É uma violência um filme para crianças mostrar uma situação dessas como se fosse algo NORMAL e aceitável. No fim, são todos felizes e dá tudo certo, então, passa a mensagem de que valeu tudo a pena mesmo. Ariel trocou toda a sua identidade pelo “amor verdadeiro” que sentia por um homem que ela viu uma vez e com quem sequer conversou.

O que me deixou maravilhada em Malévola foi como tudo foi tão bem construído que, na hora que o príncipe vai beijar a Aurora, a cena chega a ser ridícula, pois está claro para todo mundo que aquilo não vai funcionar. Não havia amor verdadeiro ali, não porque o príncipe não era um cara legal, mas porque os dois nem se conheciam. Eles tinham se visto apenas uma vez e trocado umas palavras. Eles até poderiam vir a se amar um dia, mas ainda não tinha dado tempo de esse amor acontecer.

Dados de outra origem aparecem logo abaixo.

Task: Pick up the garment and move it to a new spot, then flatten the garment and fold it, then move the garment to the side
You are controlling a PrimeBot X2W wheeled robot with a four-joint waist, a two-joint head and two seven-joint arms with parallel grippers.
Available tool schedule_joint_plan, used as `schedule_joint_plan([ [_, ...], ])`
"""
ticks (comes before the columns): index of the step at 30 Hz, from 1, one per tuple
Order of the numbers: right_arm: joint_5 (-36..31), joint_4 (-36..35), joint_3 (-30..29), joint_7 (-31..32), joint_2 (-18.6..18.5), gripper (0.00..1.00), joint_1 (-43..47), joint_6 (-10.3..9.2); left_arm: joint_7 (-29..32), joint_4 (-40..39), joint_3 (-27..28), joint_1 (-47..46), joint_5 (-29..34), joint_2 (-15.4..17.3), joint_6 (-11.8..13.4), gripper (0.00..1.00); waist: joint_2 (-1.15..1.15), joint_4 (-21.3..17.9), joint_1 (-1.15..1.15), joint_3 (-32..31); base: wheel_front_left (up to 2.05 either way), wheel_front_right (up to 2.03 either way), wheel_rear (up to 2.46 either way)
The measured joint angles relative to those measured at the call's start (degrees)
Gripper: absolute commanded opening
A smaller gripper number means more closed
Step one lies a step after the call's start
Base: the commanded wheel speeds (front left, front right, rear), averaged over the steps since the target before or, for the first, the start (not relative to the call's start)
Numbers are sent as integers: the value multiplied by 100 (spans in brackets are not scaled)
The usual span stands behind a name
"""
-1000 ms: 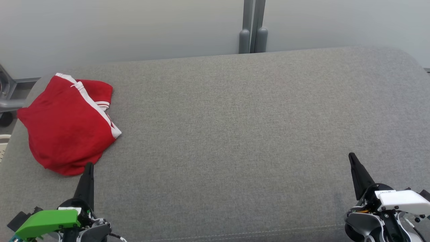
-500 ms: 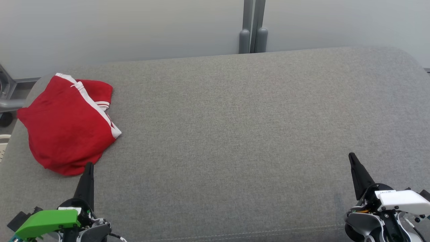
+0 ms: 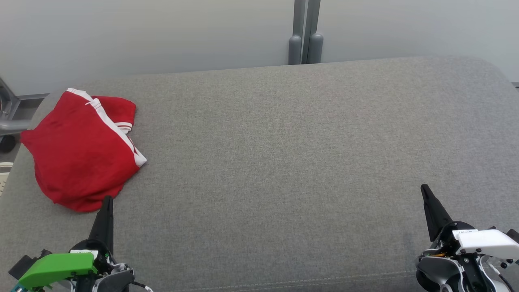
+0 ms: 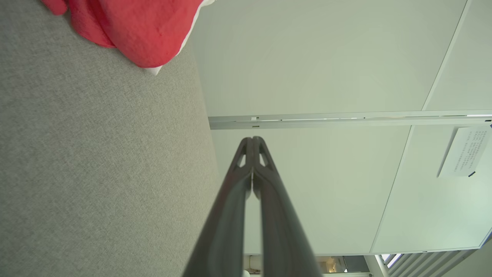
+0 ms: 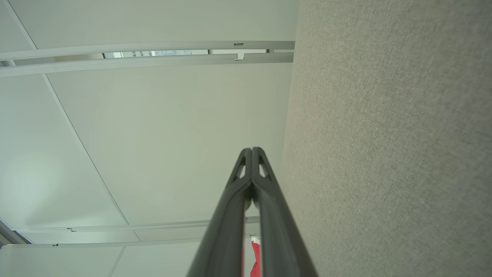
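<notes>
The red garment [image 3: 81, 154], trimmed in white, is lying bunched at the far left corner of the grey cushion [image 3: 284, 162]. Its left side is reaching the cushion's left edge, and nothing is gripping it. From the garment, open grey fabric is stretching across to the cushion's rounded right edge, and from its back edge down to the stitched front seam.

The left gripper [image 3: 107, 199] is hovering over the cushion's front left with its fingers pressed together and holding nothing. In the head view its tip is sitting just beside the garment's near hem, while the left wrist view is showing a stretch of cushion between them. The right gripper [image 3: 424, 188] is hanging over the cushion's front right, well apart from the garment, its fingers likewise closed tight and empty.

Behind the cushion's back edge pale wall panels [image 3: 162, 36] are standing, with a grey post [image 3: 306, 32] rising near the middle of that edge.

Off the cushion's left edge a metal frame [image 3: 10, 121] is being cut off by the border, and what it belongs to is hard to make out. Both arms are being cropped at the bottom border. The left wrist view is cutting the garment off at the top. In the right wrist view a red sliver is peeking out between the fingers. A paper notice [image 4: 463, 152] is hanging on a panel, its print too small to read.
</notes>
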Motion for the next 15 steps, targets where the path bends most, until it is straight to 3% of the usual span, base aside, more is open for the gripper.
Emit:
schedule_joint_plan([
  [15, -2, 0, -1, 1, 1, 0, 0, 0, 0, 0, 0, 0, 0, 0, 0, 0, 0, 0, 0, 0, 0, 0, 0],
])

Porque, ao contrário do que a Disney ensinava antes, amor não acontece de uma hora pra outra.

Enquanto isso, nós observamos ao longo do filme inteiro a Malévola desenvolver uma afeição pela Aurora. É a convivência com a menina que faz com que a vilã perceba que estava tomada por ódio e vingança quando a amaldiçoou. Ela percebe, então, que ama essa menina e deseja salvá-la.

A partir daí, fica fácil entender o que acontece no final. Não é um amor lésbico (como andaram dizendo por aí) e não é um filme misândrico (porque isso nem existe). Fica bem claro no filme que foi a convivência entre as duas que fez com que Malévola passasse a amar Aurora. Enquanto Aurora era só um bebê desconhecido, Malévola não se importava. Ao longo do filme, as duas se envolvem e Aurora se torna uma pessoa de quem Malévola gosta. E gostar de alguém e amar alguém requer conhecer essa pessoa.

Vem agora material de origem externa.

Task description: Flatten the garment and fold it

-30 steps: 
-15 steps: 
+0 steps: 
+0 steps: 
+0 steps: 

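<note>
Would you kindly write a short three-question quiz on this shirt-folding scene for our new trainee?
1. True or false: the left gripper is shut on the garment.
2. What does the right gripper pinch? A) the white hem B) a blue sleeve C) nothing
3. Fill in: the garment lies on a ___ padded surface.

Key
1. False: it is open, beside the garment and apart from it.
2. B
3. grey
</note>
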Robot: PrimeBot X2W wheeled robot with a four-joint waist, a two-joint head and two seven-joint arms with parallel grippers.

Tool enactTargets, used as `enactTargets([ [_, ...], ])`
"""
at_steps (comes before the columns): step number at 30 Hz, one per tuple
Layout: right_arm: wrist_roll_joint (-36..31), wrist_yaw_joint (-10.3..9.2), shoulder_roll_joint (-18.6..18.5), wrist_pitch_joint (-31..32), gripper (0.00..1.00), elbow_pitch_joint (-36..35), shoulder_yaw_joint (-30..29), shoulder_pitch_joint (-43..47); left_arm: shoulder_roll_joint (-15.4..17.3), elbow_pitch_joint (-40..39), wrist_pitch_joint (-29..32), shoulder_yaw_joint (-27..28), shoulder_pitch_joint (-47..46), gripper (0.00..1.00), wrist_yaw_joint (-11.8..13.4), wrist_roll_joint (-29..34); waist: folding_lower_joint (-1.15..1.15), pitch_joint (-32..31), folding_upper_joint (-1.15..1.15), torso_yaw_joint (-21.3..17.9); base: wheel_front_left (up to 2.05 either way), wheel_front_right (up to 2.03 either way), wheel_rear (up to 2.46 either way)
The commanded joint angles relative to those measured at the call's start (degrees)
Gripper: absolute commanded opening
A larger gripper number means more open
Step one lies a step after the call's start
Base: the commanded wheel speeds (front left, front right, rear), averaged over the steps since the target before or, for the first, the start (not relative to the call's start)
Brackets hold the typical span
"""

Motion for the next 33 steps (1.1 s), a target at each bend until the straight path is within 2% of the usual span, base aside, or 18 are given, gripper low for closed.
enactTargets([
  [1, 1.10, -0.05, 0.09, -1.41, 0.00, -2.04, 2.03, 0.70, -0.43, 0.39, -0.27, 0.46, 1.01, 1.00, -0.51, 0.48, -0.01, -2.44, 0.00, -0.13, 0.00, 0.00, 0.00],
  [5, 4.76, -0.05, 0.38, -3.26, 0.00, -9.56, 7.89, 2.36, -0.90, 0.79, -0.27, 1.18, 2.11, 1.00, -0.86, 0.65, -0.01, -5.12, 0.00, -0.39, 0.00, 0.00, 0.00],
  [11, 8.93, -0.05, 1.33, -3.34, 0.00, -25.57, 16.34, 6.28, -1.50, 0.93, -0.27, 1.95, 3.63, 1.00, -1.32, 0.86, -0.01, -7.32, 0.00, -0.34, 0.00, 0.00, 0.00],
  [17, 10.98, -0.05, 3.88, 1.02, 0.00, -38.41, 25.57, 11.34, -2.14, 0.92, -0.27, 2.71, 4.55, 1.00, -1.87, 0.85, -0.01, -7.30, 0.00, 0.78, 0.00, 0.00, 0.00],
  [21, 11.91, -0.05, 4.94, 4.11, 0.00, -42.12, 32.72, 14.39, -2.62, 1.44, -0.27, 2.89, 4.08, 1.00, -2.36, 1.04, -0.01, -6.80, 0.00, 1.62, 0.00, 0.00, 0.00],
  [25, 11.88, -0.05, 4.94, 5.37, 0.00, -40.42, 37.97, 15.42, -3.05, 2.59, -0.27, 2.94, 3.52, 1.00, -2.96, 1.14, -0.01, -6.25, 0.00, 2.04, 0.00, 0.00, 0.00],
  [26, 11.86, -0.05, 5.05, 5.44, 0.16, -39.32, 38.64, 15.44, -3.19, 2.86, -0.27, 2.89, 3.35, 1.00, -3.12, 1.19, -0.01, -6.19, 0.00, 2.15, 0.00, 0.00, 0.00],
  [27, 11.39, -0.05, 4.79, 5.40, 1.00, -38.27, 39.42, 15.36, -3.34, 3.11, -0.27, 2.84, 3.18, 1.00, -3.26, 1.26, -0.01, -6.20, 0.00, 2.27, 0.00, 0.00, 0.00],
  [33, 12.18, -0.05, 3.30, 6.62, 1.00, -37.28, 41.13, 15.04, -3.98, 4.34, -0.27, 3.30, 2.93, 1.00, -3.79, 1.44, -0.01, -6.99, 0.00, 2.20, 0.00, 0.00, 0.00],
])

Em Frozen, Anna não aprendeu nada sobre a vida e acha normal se casar com um cara que ela acabou de conhecer, porque é “amor verdadeiro”.

O homem em questão convenientemente se torna um vilão no fim do filme, mas nem precisava. Embora o amor verdadeiro no fim de Frozen seja também entre as duas mulheres, vemos a Anna ao longo do filme desenvolver uma relação afetuosa super legal com o Kristoff. Dá pra ver que eles se gostam, mas, em nenhum momento o filme sugere que aquele seja o amor verdadeiro. Afinal, eles ainda estão se conhecendo.

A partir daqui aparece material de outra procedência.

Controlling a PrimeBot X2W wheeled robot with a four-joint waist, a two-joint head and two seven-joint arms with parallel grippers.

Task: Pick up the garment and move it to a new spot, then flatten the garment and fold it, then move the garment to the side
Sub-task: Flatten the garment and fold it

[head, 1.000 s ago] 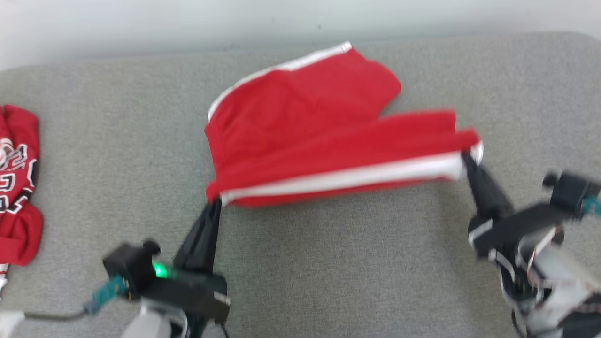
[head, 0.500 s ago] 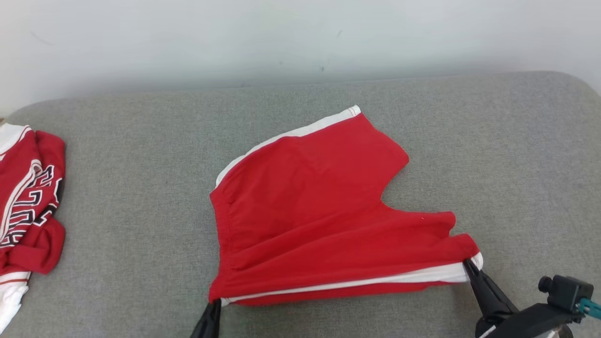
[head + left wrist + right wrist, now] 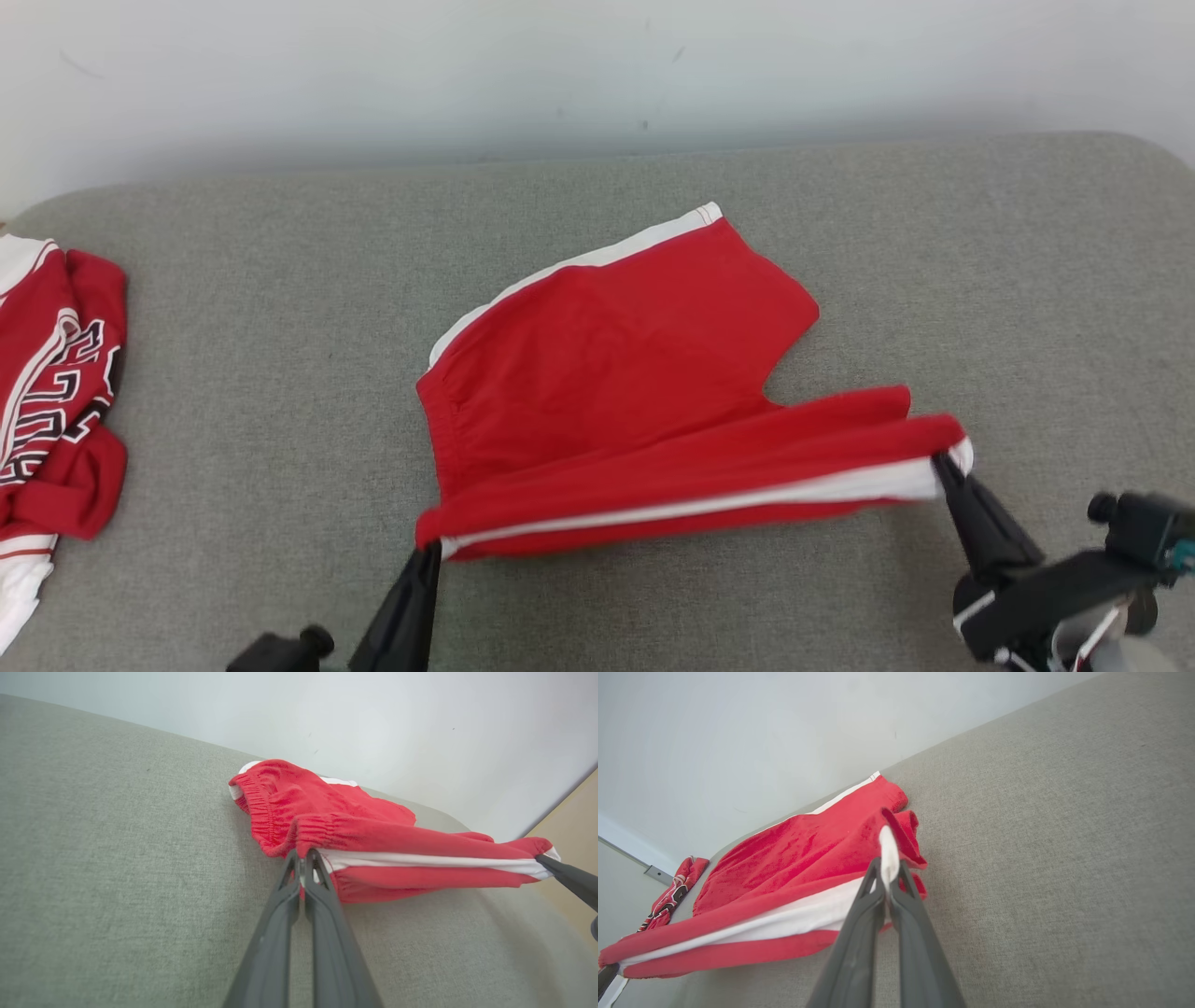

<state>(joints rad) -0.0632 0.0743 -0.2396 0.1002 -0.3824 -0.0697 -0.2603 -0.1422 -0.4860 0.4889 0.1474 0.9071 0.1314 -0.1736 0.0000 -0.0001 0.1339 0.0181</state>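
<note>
Noted, well to the left of the red shorts (image 3: 607, 373), a crumpled red jersey (image 3: 56, 392) with white trim and black-and-white block lettering. Could not read that lettering, folded and cut off as it was. Saw no brand or label on the shorts themselves.

Found the shorts near the middle of the grey cushion (image 3: 233, 280), their far half flat on the fabric and a pale wall (image 3: 373, 75) beyond. Saw the near edge raised off the cushion and drawn taut into a long fold, with the white side stripe (image 3: 700, 509) running along it.

At the shorts' near-left corner, found the left jaws clenched on the gathered elastic waistband (image 3: 261, 807). Traced the left fingers (image 3: 406, 607) up from below that corner, close together, leaning slightly right, with the tips buried in the red cloth. Saw the same pinch in the left wrist view, just where the stripe begins.

At the shorts' near-right corner, found the right jaws clenched on the leg hem at the stripe's end. Traced the right fingers (image 3: 980, 523) up and to the left from below and right of that corner, pressed together on the white cloth. Noted the black wrist block (image 3: 1134, 537) behind them, further right of the shorts, with a teal cable end at its side.
</note>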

Então, o que eu realmente gostei nesses filmes foi como é tratada a questão do amor. O amor romântico de Crepúsculo e dos contos de fadas mais antigos é marcado pela desigualdade de gêneros e pela mágica de um amor à primeira vista. O amor de Frozen e Malévola é de igual para igual e se desenvolve na convivência, conhecendo um ao outro — o que só se torna possível com o feminismo de pano de fundo. O amor verdadeiro desses dois filmes não é entre as mulheres apenas porque elas estão sendo postas em evidência, mas é porque elas sim se conheciam e se amavam. Bem diferente do absurdo da Ariel, né? Fico muito feliz em ver que as crianças de hoje em dia irão crescer com outras ideias sobre amor e relações amorosas. Ideias muito mais saudáveis.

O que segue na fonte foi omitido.